Medical guidance does not describe facial infection as a typical presentation of implant rupture in most patients, and experts generally caution against drawing broad conclusions from individual cases. However, clinicians acknowledge that implant rupture can lead to silicone migration and local inflammatory responses, and that reported systemic symptoms vary widely among patients. Reviews in peer-reviewed medical literature describe breast implant illness as a poorly defined set of complaints, with some patients reporting improvement after implant removal, while research continues into causes and mechanisms.
For Glanville, the personal impact appears to have been the defining feature of the experience, described in terms of isolation, anxiety and the financial strain of extended medical consultations. She has portrayed the eventual identification of implant rupture as an answer after years of uncertainty, while continuing cosmetic and medical treatments aimed at restoring her appearance.
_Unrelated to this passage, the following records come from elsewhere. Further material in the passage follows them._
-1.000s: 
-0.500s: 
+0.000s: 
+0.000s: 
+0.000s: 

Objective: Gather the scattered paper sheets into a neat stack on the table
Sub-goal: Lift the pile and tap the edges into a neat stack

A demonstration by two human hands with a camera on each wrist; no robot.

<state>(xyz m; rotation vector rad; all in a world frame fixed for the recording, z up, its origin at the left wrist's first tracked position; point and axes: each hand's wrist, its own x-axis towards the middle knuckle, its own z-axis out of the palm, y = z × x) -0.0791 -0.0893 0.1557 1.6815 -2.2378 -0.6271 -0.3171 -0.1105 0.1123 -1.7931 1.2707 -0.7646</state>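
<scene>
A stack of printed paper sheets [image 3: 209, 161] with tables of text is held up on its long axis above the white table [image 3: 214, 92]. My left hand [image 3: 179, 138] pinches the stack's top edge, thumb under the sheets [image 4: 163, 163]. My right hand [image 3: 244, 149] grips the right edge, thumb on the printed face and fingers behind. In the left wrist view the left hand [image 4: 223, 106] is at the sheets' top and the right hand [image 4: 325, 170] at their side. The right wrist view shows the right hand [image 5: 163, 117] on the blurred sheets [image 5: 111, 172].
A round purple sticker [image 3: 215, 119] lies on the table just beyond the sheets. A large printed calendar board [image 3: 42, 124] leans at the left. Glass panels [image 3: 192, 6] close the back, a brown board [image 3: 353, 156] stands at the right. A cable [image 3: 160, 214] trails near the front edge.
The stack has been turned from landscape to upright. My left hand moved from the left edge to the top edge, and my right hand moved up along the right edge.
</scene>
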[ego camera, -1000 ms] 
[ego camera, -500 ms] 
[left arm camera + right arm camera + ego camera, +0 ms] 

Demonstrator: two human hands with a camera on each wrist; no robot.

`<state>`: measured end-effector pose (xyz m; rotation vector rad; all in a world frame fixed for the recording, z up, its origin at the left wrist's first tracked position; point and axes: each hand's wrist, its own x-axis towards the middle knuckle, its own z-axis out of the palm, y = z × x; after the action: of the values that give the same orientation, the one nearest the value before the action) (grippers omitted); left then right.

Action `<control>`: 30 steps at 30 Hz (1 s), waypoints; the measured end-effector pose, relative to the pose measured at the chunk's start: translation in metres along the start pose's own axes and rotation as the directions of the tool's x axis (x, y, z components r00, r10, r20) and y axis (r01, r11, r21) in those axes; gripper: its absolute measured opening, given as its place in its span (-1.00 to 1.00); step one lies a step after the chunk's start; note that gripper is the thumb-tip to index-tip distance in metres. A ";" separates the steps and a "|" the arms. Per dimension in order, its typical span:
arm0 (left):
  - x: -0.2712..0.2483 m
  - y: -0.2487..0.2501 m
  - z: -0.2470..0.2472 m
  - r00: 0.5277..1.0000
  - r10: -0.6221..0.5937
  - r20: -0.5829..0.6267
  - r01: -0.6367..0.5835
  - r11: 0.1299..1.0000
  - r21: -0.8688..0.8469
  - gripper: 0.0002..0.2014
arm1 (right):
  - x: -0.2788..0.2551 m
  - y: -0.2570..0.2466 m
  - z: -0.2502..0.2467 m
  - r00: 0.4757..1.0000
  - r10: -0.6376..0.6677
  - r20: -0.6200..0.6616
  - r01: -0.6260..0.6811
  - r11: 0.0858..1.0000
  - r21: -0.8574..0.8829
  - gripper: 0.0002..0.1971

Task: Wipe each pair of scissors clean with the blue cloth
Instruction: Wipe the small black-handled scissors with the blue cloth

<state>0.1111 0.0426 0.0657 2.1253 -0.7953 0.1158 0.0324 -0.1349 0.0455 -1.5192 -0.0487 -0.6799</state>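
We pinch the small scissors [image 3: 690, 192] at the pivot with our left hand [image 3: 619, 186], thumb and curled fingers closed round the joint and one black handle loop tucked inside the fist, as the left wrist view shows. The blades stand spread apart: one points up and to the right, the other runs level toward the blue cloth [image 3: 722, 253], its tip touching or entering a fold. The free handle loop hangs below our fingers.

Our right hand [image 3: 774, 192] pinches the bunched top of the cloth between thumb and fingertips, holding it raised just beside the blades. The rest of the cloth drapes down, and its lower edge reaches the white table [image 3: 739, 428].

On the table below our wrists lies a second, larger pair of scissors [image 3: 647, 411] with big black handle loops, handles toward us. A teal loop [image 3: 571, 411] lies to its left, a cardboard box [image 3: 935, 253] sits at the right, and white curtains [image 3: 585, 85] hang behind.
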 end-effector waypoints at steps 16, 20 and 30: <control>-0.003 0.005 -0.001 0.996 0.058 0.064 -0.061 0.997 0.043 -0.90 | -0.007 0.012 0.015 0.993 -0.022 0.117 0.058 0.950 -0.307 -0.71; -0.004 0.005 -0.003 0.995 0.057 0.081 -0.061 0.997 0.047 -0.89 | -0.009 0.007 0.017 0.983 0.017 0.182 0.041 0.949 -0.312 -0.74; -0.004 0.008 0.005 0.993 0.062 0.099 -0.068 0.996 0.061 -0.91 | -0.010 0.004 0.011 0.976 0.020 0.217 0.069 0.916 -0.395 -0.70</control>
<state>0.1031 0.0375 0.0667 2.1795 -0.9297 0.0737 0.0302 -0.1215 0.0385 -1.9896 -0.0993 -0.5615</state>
Her comments have also renewed attention to the practical question she raised repeatedly in interviews: whether patients with older implants are receiving consistent advice about follow-up imaging beyond routine breast screening. The FDA’s recommendations specify ultrasound or MRI surveillance on a set timeline even without symptoms, reflecting the agency’s position that rupture can be silent and missed without targeted imaging.
Glanville’s account, delivered in her own blunt terms, ends with a message she says she learned too late: implant care, in her view, should be treated as ongoing maintenance rather than a one-time procedure. “If it’s not broke, don’t fix it,” she said, before adding: “I learned a really, really hard lesson.”